The purchase price was about $3.5 billion, according to a person who asked not to be identified because the terms weren’t made public. The channel will be based in Atlanta and management will be provided by NBC Universal, the companies said in a statement.
NBC, owned by General Electric Co., adds a cable network that reaches 96 million households and can bolster the company’s own NBC Weather Plus channel and Web site. Landmark’s Weather.com drew 36.4 million American viewers in May, according to Reston, Va.-based researcher ComScore Inc., making it the 15th most-popular Internet property. NBC sites, excluding iVillage.com, didn’t rank in the top 50.

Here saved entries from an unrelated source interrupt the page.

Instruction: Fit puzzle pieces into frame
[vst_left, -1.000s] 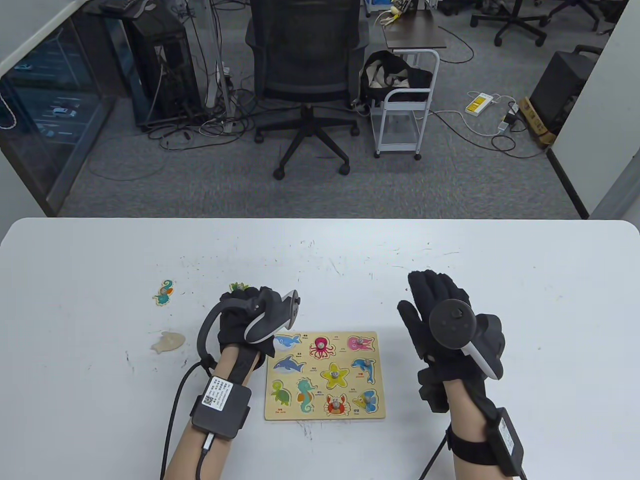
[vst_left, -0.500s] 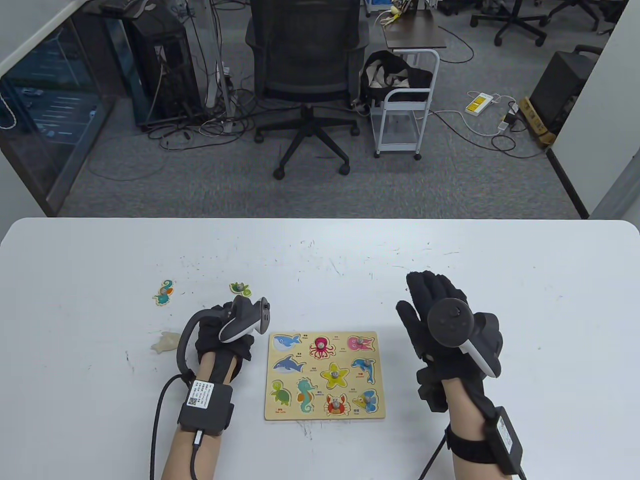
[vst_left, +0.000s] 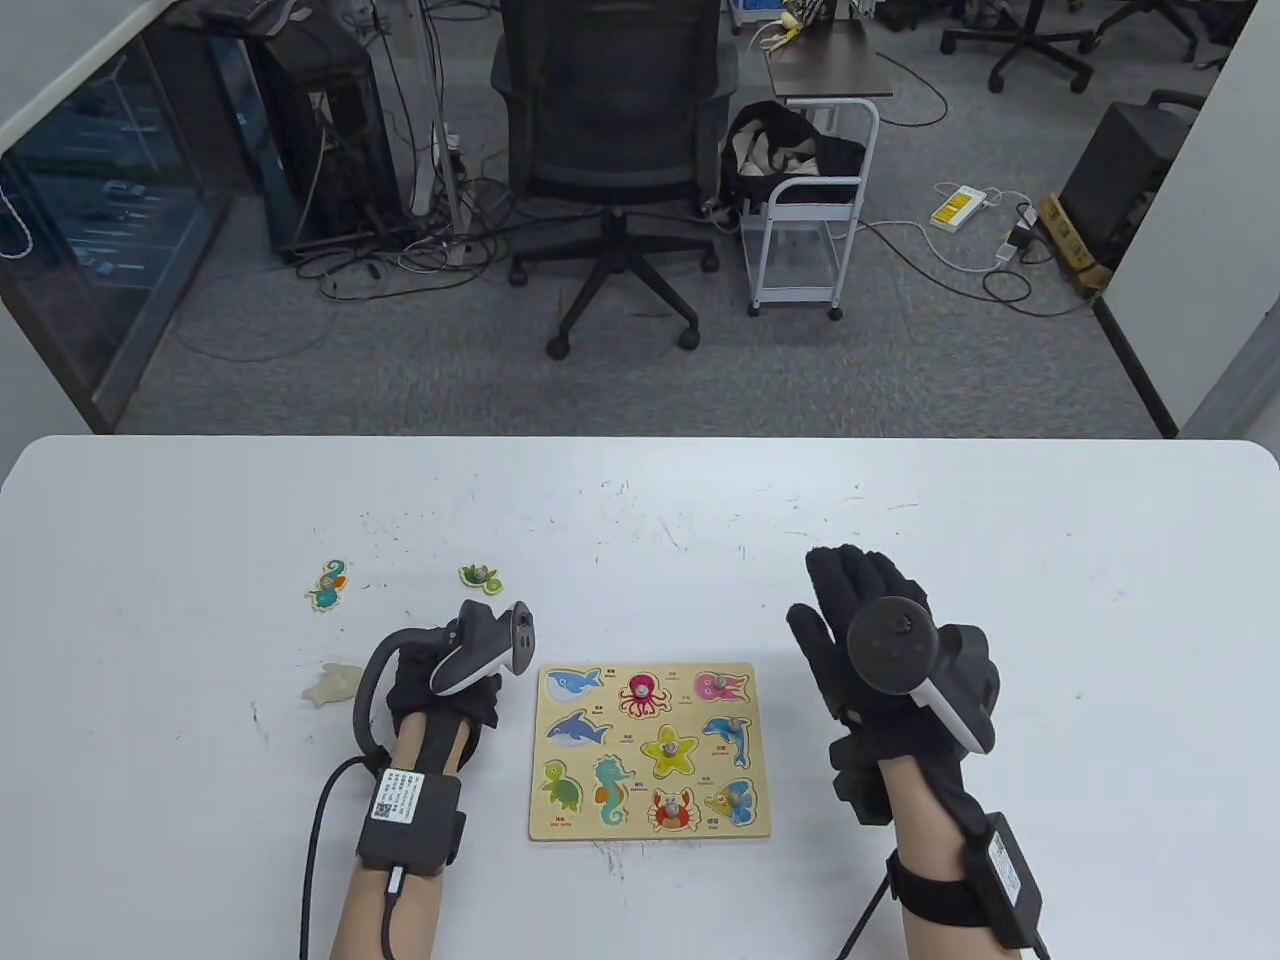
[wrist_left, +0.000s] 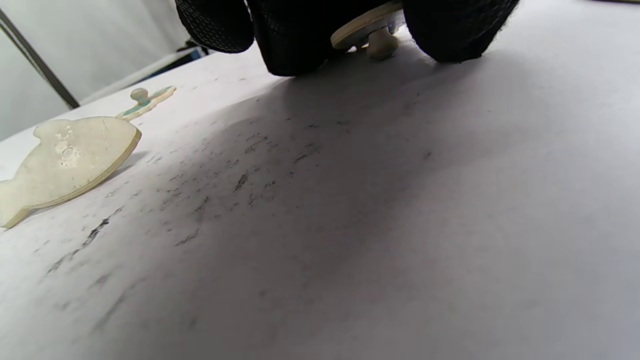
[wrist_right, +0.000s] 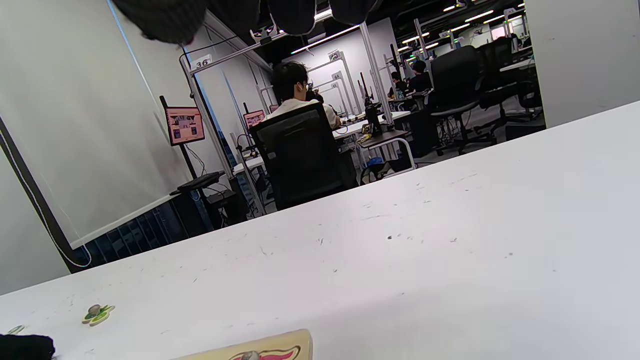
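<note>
The wooden puzzle frame (vst_left: 650, 828) lies on the white table, with several pegged sea-animal pieces seated in it. My left hand (vst_left: 440, 680) sits just left of the frame's far-left corner. In the left wrist view its fingers (wrist_left: 295, 35) pinch a flat pegged piece (wrist_left: 362, 27), knob pointing down, just above the table. Three loose pieces lie to the left: a seahorse piece (vst_left: 327, 585), a turtle piece (vst_left: 480, 577) and a face-down fish-shaped piece (vst_left: 333, 684) (wrist_left: 65, 160). My right hand (vst_left: 850, 600) is flat with straight fingers, right of the frame, holding nothing.
The table's far edge (vst_left: 640, 440) borders an office floor with a black chair (vst_left: 615, 150) and a white cart (vst_left: 810, 230). The right wrist view shows the turtle piece (wrist_right: 97, 312) and the frame's corner (wrist_right: 280, 345).
My left hand has drawn back from beside the turtle piece, moving left and nearer to me. The turtle piece now shows fully. My right hand shifted only slightly left.
</note>
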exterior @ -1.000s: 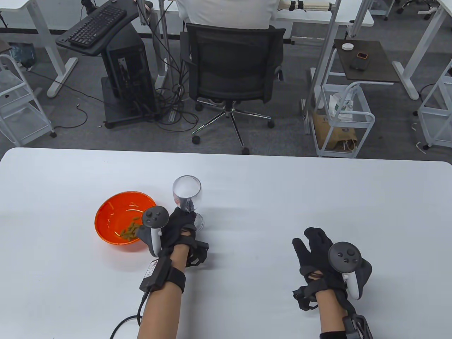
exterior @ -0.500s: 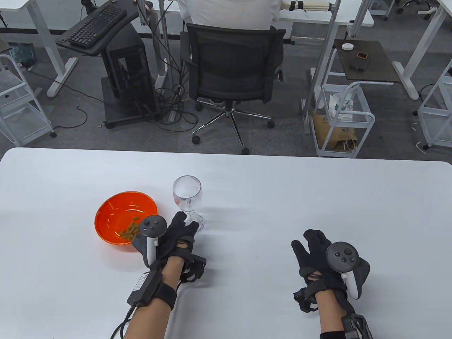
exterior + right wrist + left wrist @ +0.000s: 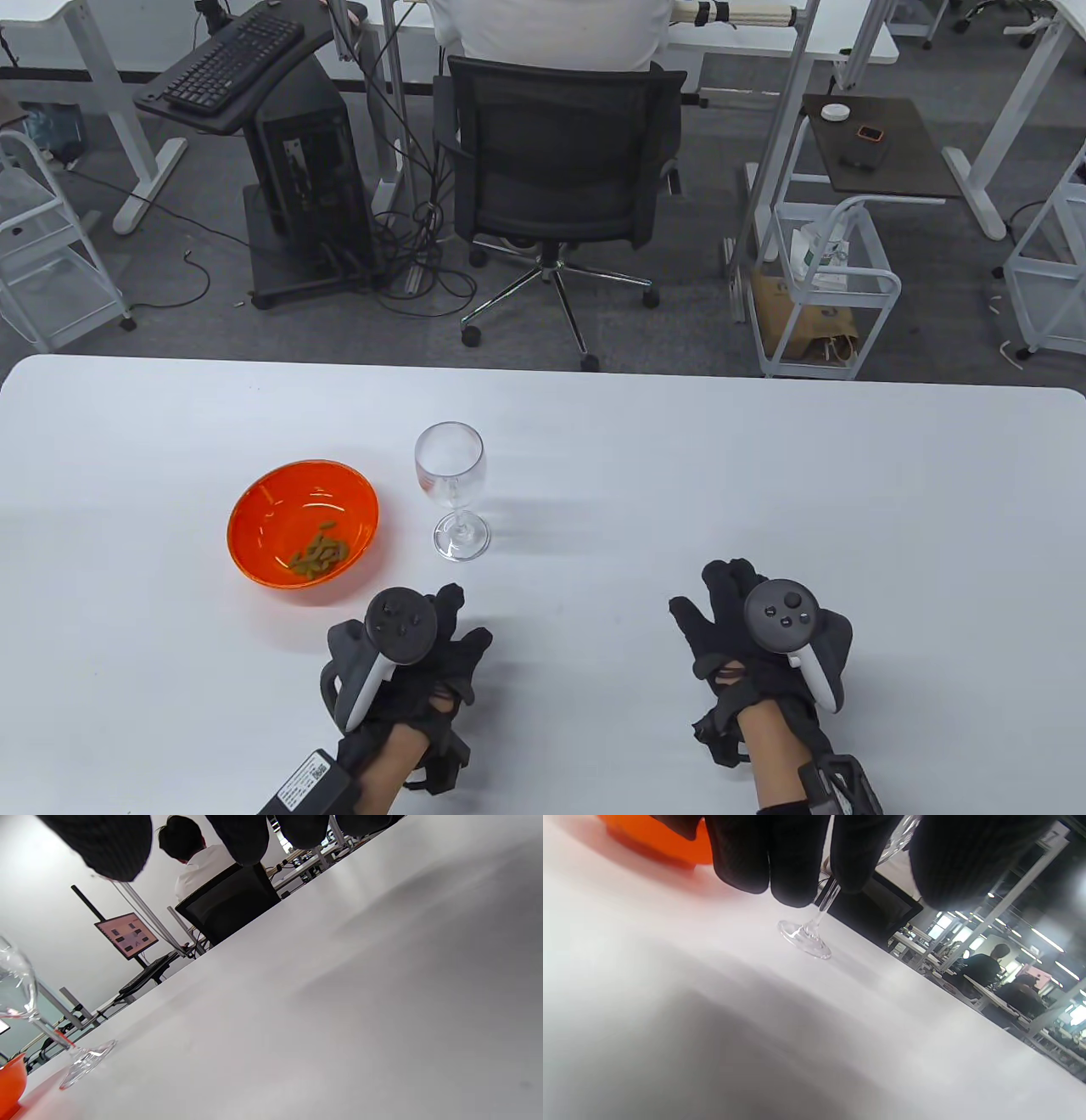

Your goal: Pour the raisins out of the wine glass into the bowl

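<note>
An empty clear wine glass [image 3: 450,488] stands upright on the white table [image 3: 764,475], just right of an orange bowl [image 3: 254,543] that holds a small heap of greenish raisins [image 3: 318,554]. My left hand [image 3: 433,645] lies open on the table, well in front of the glass and apart from it, holding nothing. My right hand [image 3: 730,620] lies open on the table further right, empty. The left wrist view shows the glass foot and stem [image 3: 806,938] and the bowl [image 3: 653,846] beyond my fingertips [image 3: 793,861]. The right wrist view shows the glass [image 3: 25,1005] and the bowl's edge [image 3: 10,1077] at far left.
Beyond the table's far edge stand a black office chair [image 3: 556,161] with a seated person, a computer stand with a keyboard [image 3: 233,64], white wire carts [image 3: 827,289] and desk legs.
My left hand let go of the glass stem and drew back toward me. The glass stays upright where it was. My right hand shifted slightly left and nearer.
</note>
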Available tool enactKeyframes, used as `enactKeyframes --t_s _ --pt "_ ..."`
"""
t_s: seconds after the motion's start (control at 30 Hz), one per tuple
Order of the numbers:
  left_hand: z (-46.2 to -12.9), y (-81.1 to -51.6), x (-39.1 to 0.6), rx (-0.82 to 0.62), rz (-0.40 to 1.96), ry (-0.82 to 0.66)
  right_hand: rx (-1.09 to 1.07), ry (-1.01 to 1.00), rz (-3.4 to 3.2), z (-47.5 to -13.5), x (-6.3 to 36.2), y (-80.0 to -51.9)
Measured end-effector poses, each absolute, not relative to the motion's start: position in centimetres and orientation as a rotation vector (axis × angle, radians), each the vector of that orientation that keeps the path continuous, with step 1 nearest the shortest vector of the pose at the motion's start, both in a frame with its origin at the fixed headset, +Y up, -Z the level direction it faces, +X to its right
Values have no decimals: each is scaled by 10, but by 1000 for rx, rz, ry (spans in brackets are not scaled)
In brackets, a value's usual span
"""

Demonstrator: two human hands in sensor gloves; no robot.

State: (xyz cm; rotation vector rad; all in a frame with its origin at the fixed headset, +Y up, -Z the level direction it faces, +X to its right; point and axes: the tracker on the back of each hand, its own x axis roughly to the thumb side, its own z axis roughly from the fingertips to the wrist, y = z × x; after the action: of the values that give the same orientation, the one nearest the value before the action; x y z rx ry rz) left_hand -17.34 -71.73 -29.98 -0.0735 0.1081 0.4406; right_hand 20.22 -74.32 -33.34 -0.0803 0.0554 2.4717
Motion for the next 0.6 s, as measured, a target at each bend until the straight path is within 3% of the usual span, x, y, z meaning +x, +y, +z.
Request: enactKeyframes --t_s 0.2,0.37,0.6 --pt "-284 -706 -174 19 286 15 12 62 2489 -321 175 -723" --pt "-278 -702 -175 124 254 -16 140 -225 2541 -300 154 -713" --pt "-271 -702 -169 144 233 -43 272 -348 2662 -283 145 -702"
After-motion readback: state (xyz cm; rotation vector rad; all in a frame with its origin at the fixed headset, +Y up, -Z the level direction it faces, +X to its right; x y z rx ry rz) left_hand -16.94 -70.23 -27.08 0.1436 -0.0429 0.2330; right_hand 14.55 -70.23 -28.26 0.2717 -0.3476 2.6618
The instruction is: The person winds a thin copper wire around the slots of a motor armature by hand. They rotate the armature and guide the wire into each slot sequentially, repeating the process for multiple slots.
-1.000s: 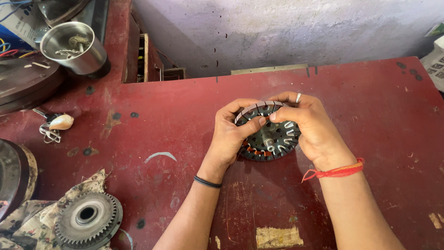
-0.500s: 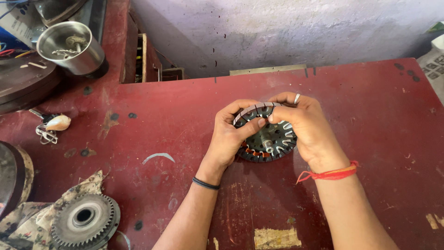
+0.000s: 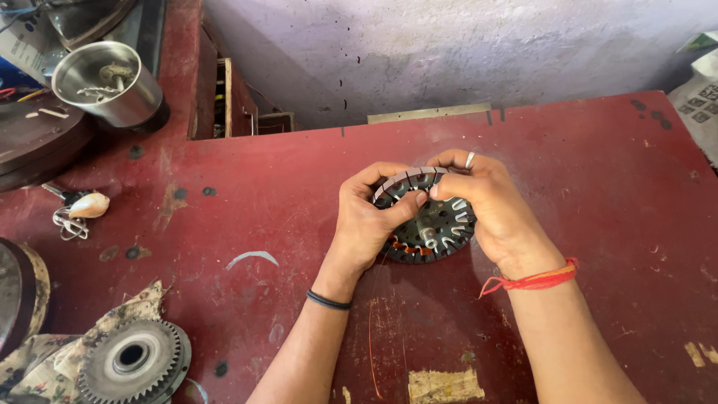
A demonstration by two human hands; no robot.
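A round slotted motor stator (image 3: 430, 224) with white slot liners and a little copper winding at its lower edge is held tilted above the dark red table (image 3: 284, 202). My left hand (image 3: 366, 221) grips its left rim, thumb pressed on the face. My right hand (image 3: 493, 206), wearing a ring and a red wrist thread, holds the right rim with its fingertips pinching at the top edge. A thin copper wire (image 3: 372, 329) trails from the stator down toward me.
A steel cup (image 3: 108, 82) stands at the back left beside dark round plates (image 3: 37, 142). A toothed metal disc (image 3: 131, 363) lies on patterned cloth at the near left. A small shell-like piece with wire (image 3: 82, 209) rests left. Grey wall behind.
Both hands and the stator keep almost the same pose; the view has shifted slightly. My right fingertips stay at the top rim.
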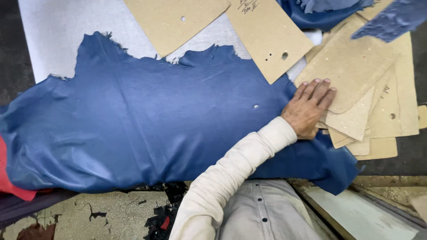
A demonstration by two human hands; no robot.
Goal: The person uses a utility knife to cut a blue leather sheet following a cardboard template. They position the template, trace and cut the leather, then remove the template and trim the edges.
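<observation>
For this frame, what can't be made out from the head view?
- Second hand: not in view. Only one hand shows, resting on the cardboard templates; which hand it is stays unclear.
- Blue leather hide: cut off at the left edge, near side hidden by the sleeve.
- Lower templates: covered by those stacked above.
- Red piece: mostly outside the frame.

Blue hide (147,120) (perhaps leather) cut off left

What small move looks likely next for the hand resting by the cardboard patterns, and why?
Probably the hand slides one cardboard pattern from the stack leftward onto the blue leather. Its fingers already lie flat on the edge of the top piece, the hide is spread open beside it, and no pattern sits fully on it yet. Which hand it is cannot be told.
</observation>
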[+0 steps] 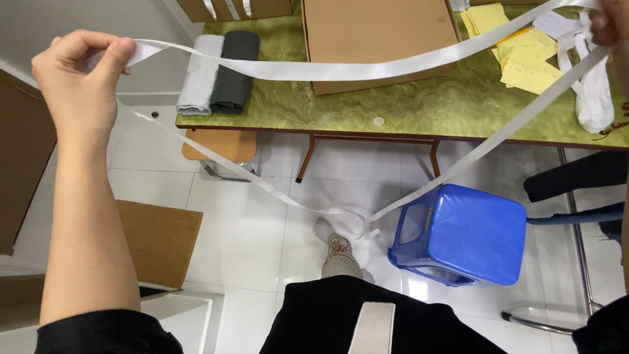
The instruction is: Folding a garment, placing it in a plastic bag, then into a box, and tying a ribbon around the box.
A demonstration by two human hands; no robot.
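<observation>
A long white ribbon [354, 69] stretches between my two raised hands. My left hand [78, 72] pinches one end at the upper left, arm lifted. At the top right corner my right hand [612, 23] grips the ribbon, partly cut off by the frame edge. From each hand a length of ribbon hangs down, and the two lengths meet in a loop near the white tiled floor [229, 223] by my foot [337, 252]. More bunched white ribbon [593, 92] lies on the green table below my right hand.
The green marbled table [419, 108] holds a cardboard box [380, 39], folded grey and dark cloths [219, 72] and yellow papers [524, 56]. A blue plastic stool [462, 233] stands on the floor. A wooden chair seat [219, 145] and brown boards [160, 239] are at the left.
</observation>
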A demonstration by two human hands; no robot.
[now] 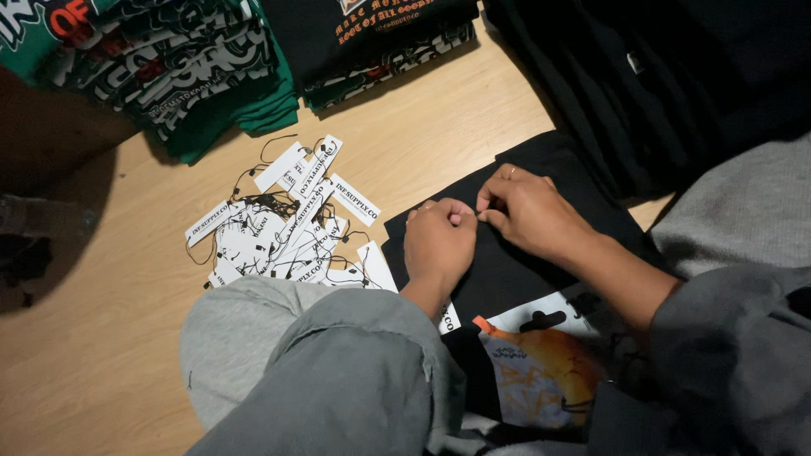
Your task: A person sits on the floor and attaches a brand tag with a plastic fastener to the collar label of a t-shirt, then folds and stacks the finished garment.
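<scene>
My left hand (437, 242) and my right hand (525, 207) meet fingertip to fingertip over a black folded shirt (515, 270) lying on the wooden floor. The fingers of both hands pinch something very small between them; it is too small to identify, possibly a thin string. The shirt shows an orange and white print (541, 371) near my lap. A ring sits on a finger of my right hand. Both of my arms wear grey sleeves.
A loose heap of white paper tags with black strings (287, 224) lies on the floor left of the shirt. Stacks of folded green printed shirts (194, 67) and black printed shirts (380, 38) stand at the back. Dark clothing (659, 76) is piled at the right.
</scene>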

“It could embellish their presence,” an analyst with Barrington Research in Chicago, James Goss, said in an interview before the announcement. The deal also removes the Weather Channel as a competitor, he said.
Representatives of the buyers declined to comment beyond the statement, while a spokesman for Landmark, Richard Barry, couldn’t be reached for comment.
Landmark hired JPMorgan Chase & Co. and Lehman Brothers Holdings Inc. in January to seek buyers for the Weather Channel and review options to boost the value of the entire Norfolk, Va.-based company. Owned by the Batten family, Landmark has said the entire company may be broken up and sold, including its newspapers and TV stations.
GE, based in Fairfield, Conn., rose 40 cents to $26.91 in New York Stock Exchange composite trading on July 3. The shares have fallen 27% this year.
Blackstone, the New York-based firm that went public at the peak of the takeover boom last year, fell 9 cents to $17.23. The stock is down 22% this year. Closely held Bain is based in Boston.
NBC, based in New York, and the buyout firms became the lone contenders after Time Warner Inc., the world’s largest media company, dropped its bid on June 13. The same day, Landmark said it was in “exclusive talks” with the NBC-led group. The Batten family initially sought as much as $5 billion for the channel and Web site, the New York Times said May 31.